PIECES OF A LIFE
XXI.
Ella hizo un montón de cosas por él. Era hora de que él hiciera algo por ella.
—¡…bes que serás la única a la que le vaya mal! —es el inicio de la conversación que Sougo escucha cuando va en busca de Kagura a su casa. No tiene idea de lo que están hablando, pero parece grave por el tono severo que Kamui está utilizando.
—¡Ya no volveré a ser tan tonta! ¡Ya lo superé!
Lo demás no lo alcanza a entender porque ambos hermanos bajan el volumen a su discusión, sólo son balbuceos sin sentido y no entiende más que unos adverbios sueltos que no le sirven para comenzar a sospechar de nada.
Tampoco es como que le importe. Los hermanos Yato suelen pelear muy a menudo y muchas veces por cosas sin sentido, aun así son tan unidos como si tuvieran el cuerpo cosido.
Toca a la puerta tres veces en lugar de usar el timbre. Se pregunta desde cuándo se ha vuelto tan cauteloso como para llamar como la gente decente. Antes de toda aquella discusión sólo giraba el picaporte y la sala le daba la bienvenida a menos de que no estuviera ningún miembro de la familia Yato adentro.
Es Kagura quien le abre la puerta. Está aseada y casual, Sougo supone que iba a salir.
—¿Qué pasa, Sádico?
—Lo compré.
—¿Qué cosa?
—Lo que más querías.
—No seas enigmático y dime qué es lo que… —se le abren los ojos, dándose cuenta—. ¡¿Lo compraste?!
Él asiente.
Ha comprado el videojuego que China lleva meses esperando. Meses.
—¡Vamos a…! —se detiene de repente, enmudecida.
—¿Quieres jugar? —pregunta al ver que ella no continuará su oración. Parece indecisa.
—Iba a salir con alguien. Ya sabes. Tengo vida social aparte de ti.

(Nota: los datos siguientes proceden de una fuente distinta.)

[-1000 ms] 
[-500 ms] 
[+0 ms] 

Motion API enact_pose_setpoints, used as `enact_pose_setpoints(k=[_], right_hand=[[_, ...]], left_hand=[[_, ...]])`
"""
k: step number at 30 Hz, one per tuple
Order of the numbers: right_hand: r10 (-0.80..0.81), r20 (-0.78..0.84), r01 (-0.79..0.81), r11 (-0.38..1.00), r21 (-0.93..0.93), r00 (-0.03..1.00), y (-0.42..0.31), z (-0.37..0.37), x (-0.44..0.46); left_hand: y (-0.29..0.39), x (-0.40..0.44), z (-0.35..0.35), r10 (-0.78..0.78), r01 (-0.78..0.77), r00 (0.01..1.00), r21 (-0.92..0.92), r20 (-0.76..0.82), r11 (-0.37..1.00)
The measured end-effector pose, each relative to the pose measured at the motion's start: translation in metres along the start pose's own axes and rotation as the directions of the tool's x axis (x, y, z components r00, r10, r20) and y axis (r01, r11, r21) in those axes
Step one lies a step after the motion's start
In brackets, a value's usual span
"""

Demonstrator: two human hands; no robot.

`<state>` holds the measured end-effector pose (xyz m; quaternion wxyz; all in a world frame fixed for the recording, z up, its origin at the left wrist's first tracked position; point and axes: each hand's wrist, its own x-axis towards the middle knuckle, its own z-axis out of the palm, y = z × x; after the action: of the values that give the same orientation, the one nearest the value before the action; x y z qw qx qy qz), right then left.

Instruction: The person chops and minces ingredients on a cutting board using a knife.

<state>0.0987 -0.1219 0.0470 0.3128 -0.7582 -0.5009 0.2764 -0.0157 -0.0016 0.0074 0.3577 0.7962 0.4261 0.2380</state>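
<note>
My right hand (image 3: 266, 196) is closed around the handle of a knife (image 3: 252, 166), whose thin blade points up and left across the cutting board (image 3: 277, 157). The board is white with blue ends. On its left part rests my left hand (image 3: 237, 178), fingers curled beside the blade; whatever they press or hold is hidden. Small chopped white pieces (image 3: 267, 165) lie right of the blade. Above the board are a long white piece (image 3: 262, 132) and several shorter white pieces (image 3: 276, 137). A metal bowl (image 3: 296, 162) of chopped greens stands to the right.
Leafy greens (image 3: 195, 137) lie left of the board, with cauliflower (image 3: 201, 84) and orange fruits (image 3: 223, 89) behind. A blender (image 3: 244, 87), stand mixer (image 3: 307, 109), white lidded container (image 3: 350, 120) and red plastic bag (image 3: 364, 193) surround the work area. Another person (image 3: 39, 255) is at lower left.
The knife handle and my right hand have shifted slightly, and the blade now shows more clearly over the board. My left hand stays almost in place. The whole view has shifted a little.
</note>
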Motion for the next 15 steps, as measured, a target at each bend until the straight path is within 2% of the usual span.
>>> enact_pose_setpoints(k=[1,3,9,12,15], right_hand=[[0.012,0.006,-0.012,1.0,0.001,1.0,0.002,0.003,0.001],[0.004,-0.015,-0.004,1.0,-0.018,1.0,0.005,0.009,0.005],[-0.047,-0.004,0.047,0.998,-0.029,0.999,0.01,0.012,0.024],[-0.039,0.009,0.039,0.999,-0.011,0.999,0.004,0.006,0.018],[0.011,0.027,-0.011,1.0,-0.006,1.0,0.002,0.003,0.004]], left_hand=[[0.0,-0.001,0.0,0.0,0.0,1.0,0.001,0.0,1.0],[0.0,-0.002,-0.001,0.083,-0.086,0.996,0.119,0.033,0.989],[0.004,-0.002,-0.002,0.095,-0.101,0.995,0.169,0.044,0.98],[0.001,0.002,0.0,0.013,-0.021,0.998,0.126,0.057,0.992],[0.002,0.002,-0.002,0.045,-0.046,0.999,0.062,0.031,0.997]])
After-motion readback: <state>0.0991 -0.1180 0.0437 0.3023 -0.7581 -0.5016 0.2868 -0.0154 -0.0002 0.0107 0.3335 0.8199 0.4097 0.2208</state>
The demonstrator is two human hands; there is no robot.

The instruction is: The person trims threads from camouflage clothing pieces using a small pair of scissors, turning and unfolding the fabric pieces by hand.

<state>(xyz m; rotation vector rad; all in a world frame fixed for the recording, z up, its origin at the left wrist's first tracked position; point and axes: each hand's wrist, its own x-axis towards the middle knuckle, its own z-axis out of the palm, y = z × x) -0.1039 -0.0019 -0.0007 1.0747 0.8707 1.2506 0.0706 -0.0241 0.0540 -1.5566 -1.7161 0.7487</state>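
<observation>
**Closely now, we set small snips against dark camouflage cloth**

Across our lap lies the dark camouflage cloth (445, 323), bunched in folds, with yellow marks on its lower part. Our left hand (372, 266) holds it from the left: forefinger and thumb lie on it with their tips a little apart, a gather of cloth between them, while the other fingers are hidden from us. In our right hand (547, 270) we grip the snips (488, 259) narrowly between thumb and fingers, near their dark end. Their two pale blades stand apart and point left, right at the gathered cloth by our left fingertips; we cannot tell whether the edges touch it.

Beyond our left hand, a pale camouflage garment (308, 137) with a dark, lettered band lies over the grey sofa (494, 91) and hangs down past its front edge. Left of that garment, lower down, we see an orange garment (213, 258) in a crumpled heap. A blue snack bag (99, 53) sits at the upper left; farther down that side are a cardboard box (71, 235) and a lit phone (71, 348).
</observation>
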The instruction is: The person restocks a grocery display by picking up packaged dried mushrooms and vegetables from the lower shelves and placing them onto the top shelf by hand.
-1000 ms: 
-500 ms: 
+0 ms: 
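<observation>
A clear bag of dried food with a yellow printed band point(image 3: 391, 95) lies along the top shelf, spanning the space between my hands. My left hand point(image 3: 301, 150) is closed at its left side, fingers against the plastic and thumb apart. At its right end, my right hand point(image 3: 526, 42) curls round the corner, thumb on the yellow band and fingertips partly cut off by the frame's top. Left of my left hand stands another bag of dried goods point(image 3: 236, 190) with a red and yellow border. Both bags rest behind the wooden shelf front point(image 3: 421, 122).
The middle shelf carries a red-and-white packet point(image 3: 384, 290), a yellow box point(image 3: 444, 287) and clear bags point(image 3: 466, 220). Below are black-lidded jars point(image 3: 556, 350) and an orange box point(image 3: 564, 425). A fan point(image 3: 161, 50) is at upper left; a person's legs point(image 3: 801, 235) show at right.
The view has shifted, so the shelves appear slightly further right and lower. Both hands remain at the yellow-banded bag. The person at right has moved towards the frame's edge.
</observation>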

—Entonces no habrá juego para ti. Y acabo de comprarlo. Todavía no lo he probado siquiera. Huele a nuevo.
Kagura se ve deseosa y contrariada, hace ademán de arañarlo como un gato, pero no lo toca y cierra las manos en puños, luego sigue haciendo gestos graciosos para mostrar su indecisión.
—No es como que no lo puedas jugar después —dice Kamui repentinamente, apareciendo al lado de Kagura.
—Pero…
—Puedes jugarlo después —repite, sonriéndole a su hermana y luego a Okita con esas sonrisas que le dan mala espina a cualquiera—. ¿O no?
—Pero-pero… quiero jugarlo —tartamudea, viendo a su hermano con ojos de cachorro—. No es lo que crees. En serio sólo quiero jugar, uh-uh.
Kamui suspira y deja su sonrisa, se pone serio, pero hay algo en sus ojos aparte del desinterés que finge; luego pone una mano en la cabeza de la chica y le sacude los cabellos, despeinándola.
—Ya estás grandecita. Sabes lo que haces.
Por alguna razón, las palabras de Kamui sonaron más como una advertencia que como un permiso. Kagura se quedó en silencio hasta que su hermano se marchó en el auto de su padre.
—¿Discutieron?
—No es tan así —responde, incómoda—. Sólo está preocupado.
—¿Por qué?
—Neh, nada —cambia el tema—. Deja hago una llamada y llego a tu casa lista para patearte el trasero, uh-uh.